▶ What to do:
Take the listing that follows and copy it precisely.

▶ Available data:
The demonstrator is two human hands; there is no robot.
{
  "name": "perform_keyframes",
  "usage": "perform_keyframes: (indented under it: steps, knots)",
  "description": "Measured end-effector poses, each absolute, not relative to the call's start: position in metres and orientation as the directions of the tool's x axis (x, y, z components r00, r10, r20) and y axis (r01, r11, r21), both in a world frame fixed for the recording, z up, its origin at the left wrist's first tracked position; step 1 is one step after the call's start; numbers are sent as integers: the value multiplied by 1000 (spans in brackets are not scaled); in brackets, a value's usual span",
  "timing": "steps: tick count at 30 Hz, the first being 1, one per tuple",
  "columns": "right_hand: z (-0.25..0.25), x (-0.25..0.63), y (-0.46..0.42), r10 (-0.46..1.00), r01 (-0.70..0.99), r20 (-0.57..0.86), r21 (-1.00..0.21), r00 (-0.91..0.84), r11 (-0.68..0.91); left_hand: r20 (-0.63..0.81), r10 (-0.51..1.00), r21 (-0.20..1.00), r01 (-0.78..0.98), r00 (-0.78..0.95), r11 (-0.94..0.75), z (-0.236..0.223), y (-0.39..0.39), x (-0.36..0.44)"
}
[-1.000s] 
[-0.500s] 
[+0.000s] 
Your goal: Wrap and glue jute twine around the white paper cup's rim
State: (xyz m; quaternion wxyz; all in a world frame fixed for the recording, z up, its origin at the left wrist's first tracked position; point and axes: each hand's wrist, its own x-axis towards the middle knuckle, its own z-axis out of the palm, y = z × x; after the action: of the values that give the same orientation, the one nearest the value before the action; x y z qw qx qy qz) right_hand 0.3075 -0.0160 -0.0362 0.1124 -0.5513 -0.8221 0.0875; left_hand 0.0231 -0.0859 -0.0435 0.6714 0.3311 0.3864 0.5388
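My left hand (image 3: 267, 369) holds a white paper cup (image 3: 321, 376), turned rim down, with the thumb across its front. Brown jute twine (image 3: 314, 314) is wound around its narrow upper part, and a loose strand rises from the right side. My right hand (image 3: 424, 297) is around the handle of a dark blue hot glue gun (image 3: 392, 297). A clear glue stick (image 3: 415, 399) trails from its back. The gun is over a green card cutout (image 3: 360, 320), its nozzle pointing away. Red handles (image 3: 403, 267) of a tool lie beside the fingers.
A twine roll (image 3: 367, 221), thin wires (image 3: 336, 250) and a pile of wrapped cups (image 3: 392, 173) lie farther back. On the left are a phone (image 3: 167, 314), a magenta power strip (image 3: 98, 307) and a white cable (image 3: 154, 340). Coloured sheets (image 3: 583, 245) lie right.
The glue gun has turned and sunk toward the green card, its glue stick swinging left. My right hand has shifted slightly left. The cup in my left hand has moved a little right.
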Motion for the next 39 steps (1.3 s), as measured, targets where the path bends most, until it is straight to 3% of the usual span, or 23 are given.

▶ Answer to this problem:
The demonstrator is two human hands; there is no robot.
{
  "name": "perform_keyframes",
  "usage": "perform_keyframes: (indented under it: steps, knots)",
  "description": "Measured end-effector poses, each absolute, not relative to the call's start: position in metres and orientation as the directions of the tool's x axis (x, y, z components r00, r10, r20) and y axis (r01, r11, r21), both in a world frame fixed for the recording, z up, its origin at the left wrist's first tracked position; step 1 is one step after the call's start; numbers are sent as integers: the value multiplied by 1000 (spans in brackets are not scaled); in brackets, a value's usual span",
  "timing": "steps: tick count at 30 Hz, the first being 1, one per tuple",
  "columns": "right_hand: z (-0.25..0.25), x (-0.25..0.63), y (-0.46..0.42), r10 (-0.46..1.00), r01 (-0.70..0.99), r20 (-0.57..0.86), r21 (-1.00..0.21), r00 (-0.91..0.84), r11 (-0.68..0.91); left_hand: r20 (-0.63..0.81), r10 (-0.51..1.00), r21 (-0.20..1.00), r01 (-0.78..0.98), r00 (-0.78..0.95), r11 (-0.94..0.75), z (-0.236..0.223), y (-0.39..0.39), x (-0.36..0.44)"
}
[-1.000s] 
[-0.500s] 
[+0.000s] 
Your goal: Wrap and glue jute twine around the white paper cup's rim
State: (xyz m; quaternion wxyz; all in a world frame fixed for the recording, z up, its origin at the left wrist's first tracked position; point and axes: each hand's wrist, its own x-axis towards the middle knuckle, its own z-axis out of the palm, y = z × x; after the action: of the values that give the same orientation, the one nearest the value before the action; x y z qw qx qy qz) right_hand 0.3075 -0.0160 -0.0362 0.1124 -0.5513 -0.8221 0.0875; left_hand 0.0231 -0.0859 -0.0435 0.6714 0.3311 0.3864 0.5388
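My left hand (image 3: 267, 369) holds a white paper cup (image 3: 321, 376), turned rim down, with the thumb across its front. Brown jute twine (image 3: 314, 314) is wound around its narrow upper part, and a loose strand rises from the right side. My right hand (image 3: 424, 297) is around the handle of a dark blue hot glue gun (image 3: 392, 297). A clear glue stick (image 3: 415, 399) trails from its back. The gun is over a green card cutout (image 3: 360, 320), its nozzle pointing away. Red handles (image 3: 403, 267) of a tool lie beside the fingers.
A twine roll (image 3: 367, 221), thin wires (image 3: 336, 250) and a pile of wrapped cups (image 3: 392, 173) lie farther back. On the left are a phone (image 3: 167, 314), a magenta power strip (image 3: 98, 307) and a white cable (image 3: 154, 340). Coloured sheets (image 3: 583, 245) lie right.
The glue gun has turned and sunk toward the green card, its glue stick swinging left. My right hand has shifted slightly left. The cup in my left hand has moved a little right.
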Motion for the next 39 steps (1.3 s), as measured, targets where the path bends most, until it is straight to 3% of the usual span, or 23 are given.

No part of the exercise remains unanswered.